Over the entire period, the traditional resin-coated proppant offsets and the uncoated frac sand wells performed about the same. The AquaBond technology wells had a 30% lower water cut, compared to the offsets. Average cumulative water production was reduced 43%, and no impact to total fluid production was observed.
HOW TO USE THE TECHNOLOGY
The formation water-reduction technology requires no special equipment for use in hydraulic fracturing. The formation water reduction plan is outlined below:
- Pump downhole, using the same method as traditional proppants.
- Frac water returns to the surface, per typical flowback procedure.
- Hydrocarbons and formation water contact the chemically altered proppant pack.
- The AquaBond technology preferentially flows hydrocarbons over water.
- More oil and gas (and less water) are produced to the surface.

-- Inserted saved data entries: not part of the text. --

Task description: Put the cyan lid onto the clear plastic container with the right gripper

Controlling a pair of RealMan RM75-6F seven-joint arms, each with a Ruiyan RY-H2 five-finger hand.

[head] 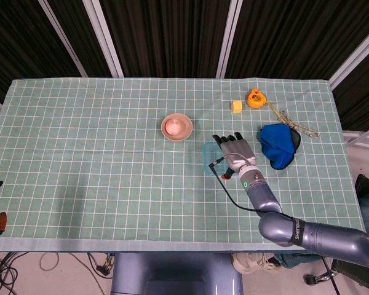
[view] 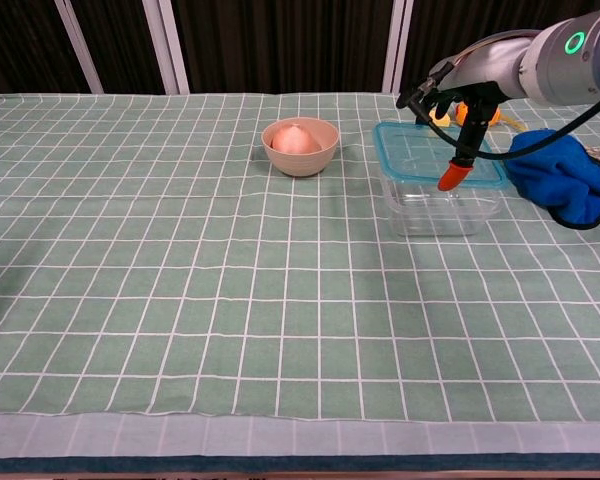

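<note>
Right hand (view: 458, 100) grasping cyan lid (view: 435, 155), fingers over far edge; lid near level, long axis left-right, over clear plastic container (view: 438, 207).

A matt green checked cloth (view: 180, 260) covered the table. The lid (view: 420, 155) and box (view: 435, 212) looked like glossy clear plastic. A blue glove (view: 560, 178) looked soft.
</note>
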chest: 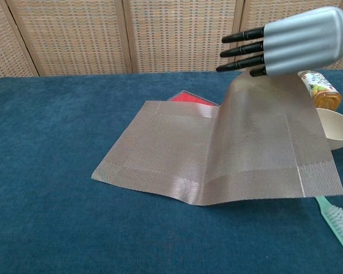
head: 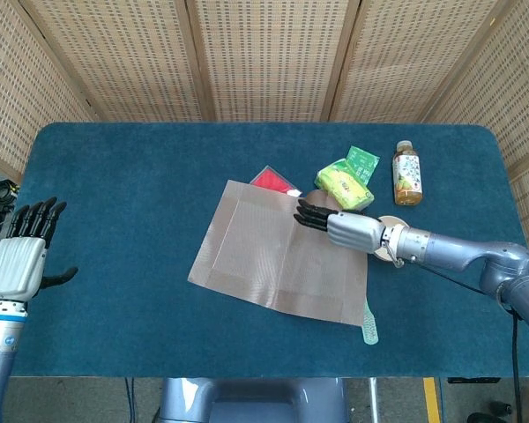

Post-job analysis can be used to optimize future completion designs, based on production data. Lead-ins, tail-ins or total proppant designs can be utilized, depending on formation characteristics, desired water reduction and/or severity of water issue. The technology also can be used as a remedial treatment for refracturing existing high-water-cut wells and has been used successfully in this application. Due to its flexibility and ease of use, the technology should be considered as a responsible part of any frac design incorporating an effective water management strategy.
CONCLUSION
Laboratory tests demonstrate that AquaBond technology will preferentially flow oil over water. These tests have been repeated multiple times, using different crude oil and produced water samples from various regions throughout North America. Testing also has been modified by varying water/oil ratios. When performing laboratory tests with only water in contact with the core incorporating AquaBond technology (or consolidated proppant pack), it was demonstrated that a water block will not occur.
This technology has been utilized in the Permian basin, Bakken shale, Granite Wash formation, and the Haynesville shale. It is applied using the same method as traditional proppants and requires no special equipment. The case study in the Granite Wash demonstrates how this technology can reduce the production of formation water without impacting total fluid production.